Les détails du souvenir de l'enterrement me reviennent aussitôt, plus effroyables que jamais.

J'ai encore l'impression d'être mouillée par la pluie du souvenir, puis je me rends compte que mon impression devient la réalité. Je suis réellement mouillée.

Je sursaute, plus de surprise que de peur, et remarque au même moment une petite fissure dans le bois, tout près d'Isaac.

L'eau vient d'atteindre mes chevilles. Le bateau est en train se couler.

Je me mets à crier pour réveiller les autres, toujours profondément endormis. Arta n'a pas remarqué l'infiltration de l'eau dans notre barque, et tourne vivement la tête vers moi en entendant mes cris :

- Qu'est-ce qui se passe ? demande-t-il.

Au même moment, Ted se relève et, dans un mouvement de panique, la barque chavire dangereusement avant de se retourner complètement.

Le froid me brûle la peau.

Je m'essouffle vainement en me débattant pour revenir à la surface.
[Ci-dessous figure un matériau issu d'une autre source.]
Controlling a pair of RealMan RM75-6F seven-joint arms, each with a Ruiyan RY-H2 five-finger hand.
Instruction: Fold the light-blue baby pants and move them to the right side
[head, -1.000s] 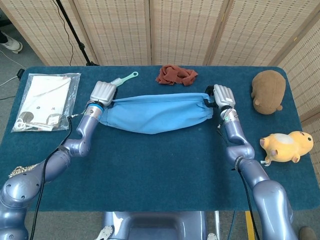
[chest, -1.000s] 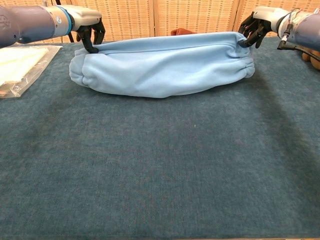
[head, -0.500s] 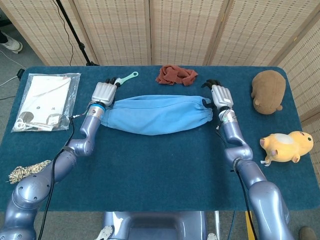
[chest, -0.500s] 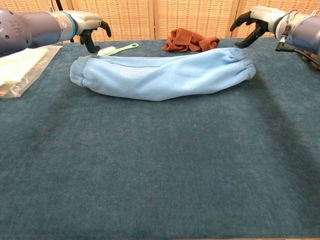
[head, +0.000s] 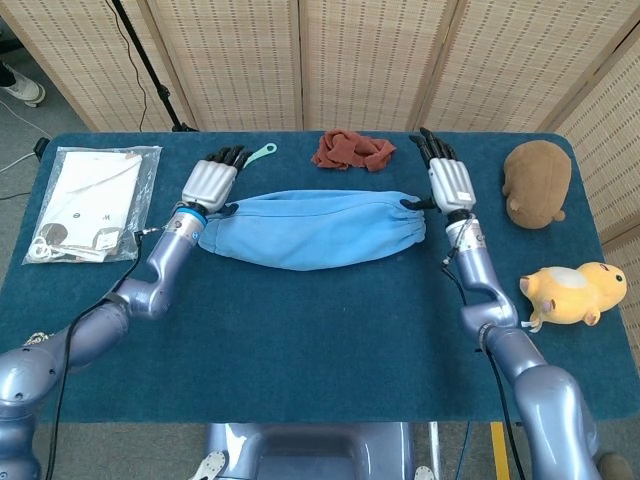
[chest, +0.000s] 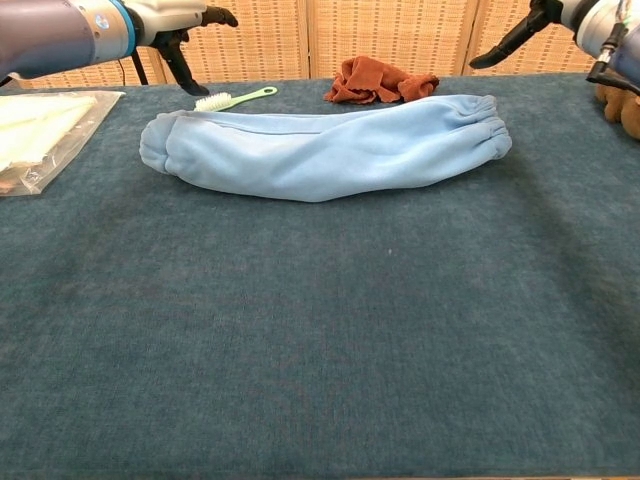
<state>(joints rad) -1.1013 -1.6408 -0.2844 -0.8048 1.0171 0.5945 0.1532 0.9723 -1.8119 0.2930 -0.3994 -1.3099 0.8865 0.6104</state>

Les algues emprisonnent mes pieds, et ma gorge reste bloquée face au manque d'oxygène. Gigotant dans tous les sens, je parviens tant bien que mal à la surface.

J'ai bu la tasse. La vase a un goût répugnant.

Les visages d'Isaac et de Ted émergent de part et d'autre des flots.

Je vois notre barque s'éloigner de nous au rythme des vaguelettes, partant ainsi à la dérive.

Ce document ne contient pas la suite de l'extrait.